Penginapan tak bisa diabaikan dalam mendukung pariwisata. Terdapat Hotel Serang yang dibangun awal 1900-an dan merupakan hotel tertua di Serang. Hotel ini sudah mengalami renovasi dan bahkan dilengkapi dengan restoran. Pada 1935, hotel ini dijual dan dibeli oleh Belle, kerabat pemilik sebelumnya, Heyerdaal, dengan harga ƒ6.000.
“Hotel ini mungkin akan terus berlanjut seperti sebelumnya di bawah pemilik baru,” catat Het nieuws van den dag voor Nederlandsch-Indië, 27 November 1935.
Hotel Serang dibayang-bayangi oleh kehadiran Wisma Vos yang diresmikan tahun 1932. Suratkabar Het nieuws van den dag voor Nederlandsch-Indië edisi 2 November 1932 melaporkan fasilitas yang dimiliki Wisma Vos, “yang membedakan Wisma Vos dari hotel-hotel lain di sana dengan perabotannya yang rapi.” Akibatnya, wisma ini mendapatkan kepuasan yang baik dari para tamu.
Lokasi Wisma Vos ini sangat strategis karena berada di jalan utama dan tengah-tengah alun-alun kota. Saat ini, bangunan Wisma Vos telah berganti fungsi menjadi kantor bupati Serang.
Dengan perbaikan infrastruktur dan akomodasi, kunjungan wisata ke Banten mengalami peningkatan. Promosi wisata juga punya andil.

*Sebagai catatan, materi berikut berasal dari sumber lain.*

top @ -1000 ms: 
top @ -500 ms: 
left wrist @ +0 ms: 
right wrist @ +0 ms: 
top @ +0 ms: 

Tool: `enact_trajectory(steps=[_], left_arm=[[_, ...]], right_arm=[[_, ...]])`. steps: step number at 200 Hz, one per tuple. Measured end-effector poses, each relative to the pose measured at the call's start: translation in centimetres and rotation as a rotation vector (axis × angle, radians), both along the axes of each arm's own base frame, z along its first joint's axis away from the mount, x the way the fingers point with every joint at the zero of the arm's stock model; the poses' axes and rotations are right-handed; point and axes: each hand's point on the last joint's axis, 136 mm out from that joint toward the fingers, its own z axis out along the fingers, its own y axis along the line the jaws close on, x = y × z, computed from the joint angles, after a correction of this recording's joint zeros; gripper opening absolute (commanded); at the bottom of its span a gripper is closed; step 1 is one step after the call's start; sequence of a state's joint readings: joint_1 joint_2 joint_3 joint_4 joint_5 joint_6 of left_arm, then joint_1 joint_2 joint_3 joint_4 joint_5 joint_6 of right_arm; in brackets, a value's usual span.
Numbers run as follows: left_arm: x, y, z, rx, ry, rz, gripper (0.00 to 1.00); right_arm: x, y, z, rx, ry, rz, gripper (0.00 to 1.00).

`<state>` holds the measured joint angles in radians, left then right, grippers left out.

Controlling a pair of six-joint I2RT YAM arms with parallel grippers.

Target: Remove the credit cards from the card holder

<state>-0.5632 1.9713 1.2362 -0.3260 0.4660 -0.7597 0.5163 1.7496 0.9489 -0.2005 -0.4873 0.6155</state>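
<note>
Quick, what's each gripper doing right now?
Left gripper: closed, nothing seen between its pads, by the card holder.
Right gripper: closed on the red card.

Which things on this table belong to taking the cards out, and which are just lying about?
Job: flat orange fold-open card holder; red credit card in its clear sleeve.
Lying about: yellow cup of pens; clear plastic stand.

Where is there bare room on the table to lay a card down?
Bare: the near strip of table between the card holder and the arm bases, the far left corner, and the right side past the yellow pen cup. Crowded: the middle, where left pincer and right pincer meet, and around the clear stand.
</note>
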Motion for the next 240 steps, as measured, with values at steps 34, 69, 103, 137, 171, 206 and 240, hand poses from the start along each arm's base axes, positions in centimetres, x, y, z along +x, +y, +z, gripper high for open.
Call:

Pada 1933, VTV menerbitkan brosur dua bulanan Tourism in Netherland-India Vol. IX No. 5, yang antara lain menyebut objek-objek wisata penting di Banten. “Ada beberapa peninggalan Banten lama yang masih ada. […] Reruntuhan Benteng Speelwijk menunjukkan bahwa tempat itu dulunya cukup luas dan terdapat reruntuhan istana yang setengah jadi serta keraton atau istana para sultan. Di sini juga terdapat sebuah masjid kuno dan di dekat Speelwijk terdapat sebuah kuil Cina yang lebih tua, keduanya layak untuk dikunjungi.”
Pemerintah KabupatenSerang tak mau ketinggalan. Pada 1935, pemerintah Kabupaten Serang dan G.J. Vos selaku pemilik Wisma Vos memprakarsai penerbitan ulang buku Korte Gids voor Oud Banten karya V.I. van de Wall. Kepala Dinas Purbakala yang baru, K.C. Crucq, turut terlibat dalam penerbitan ulang buku ini.
Buku panduan ini mengulas berbagai tempat wisata yang menarik di Banten. Antara lain Teluk Banten, Danau Tasikardi, wisata tepi pantai Sangkanila dan Pasauran serta cagar alam. Kemudian ada penggambaran sejarah Banten Lama yang dibahas secara singkat: Benteng Speelwijk, reruntuhan kediaman sultan, sisa-sisa bekas peristirahatan Tasikardi dan masjid-masjidnya. Versi cetak ulang dilengkapi 12 foto (dua kali lipat lebih banyak) dan dua peta.
“Saat menyusun rencana perjalanan bagi wisatawan, kita terlalu fokus pada kontur pegunungan Preanger yang mengagumkan serta Jawa Tengah dan Jawa Timur dengan banyak candinya, sehingga melupakan fakta bahwa sangat mudah untuk mencapai Banten dari Batavia, yang memiliki begitu banyak keindahan dan hal menarik untuk ditawarkan kepada setiap pengunjung yang tertarik. Dalam hal ini Banten tentu saja tidak kalah dari daerah lain di Insulinde yang diberkati ini,” tulis Bupati Serang R.T.A Soeria Nata Atmadja dalam kata pengantarnya. Insulinde adalah sebutan lain untuk Hindia Belanda yang memiliki arti “Kepulauan Hindia”.
Soeria Nata Atmadja juga menyebut bahwa tempat-tempat indah di Banten dapat dicapai dari Batavia melalui jalan beraspal yang baik. Jika menginginkannya, tur ke Banten dapat diselesaikan dalam satu hari. Jika ingin bermalam, wisatawan bisa melakukannya di Serang dan tempat lainnya.
Namun, semua upaya itu terhenti karena perang berkecamuk. Banten Lama kembali terbengkalai.*
Penulis adalah peneliti sejarah, lulusan Ilmu Sejarah Universitas Indonesia.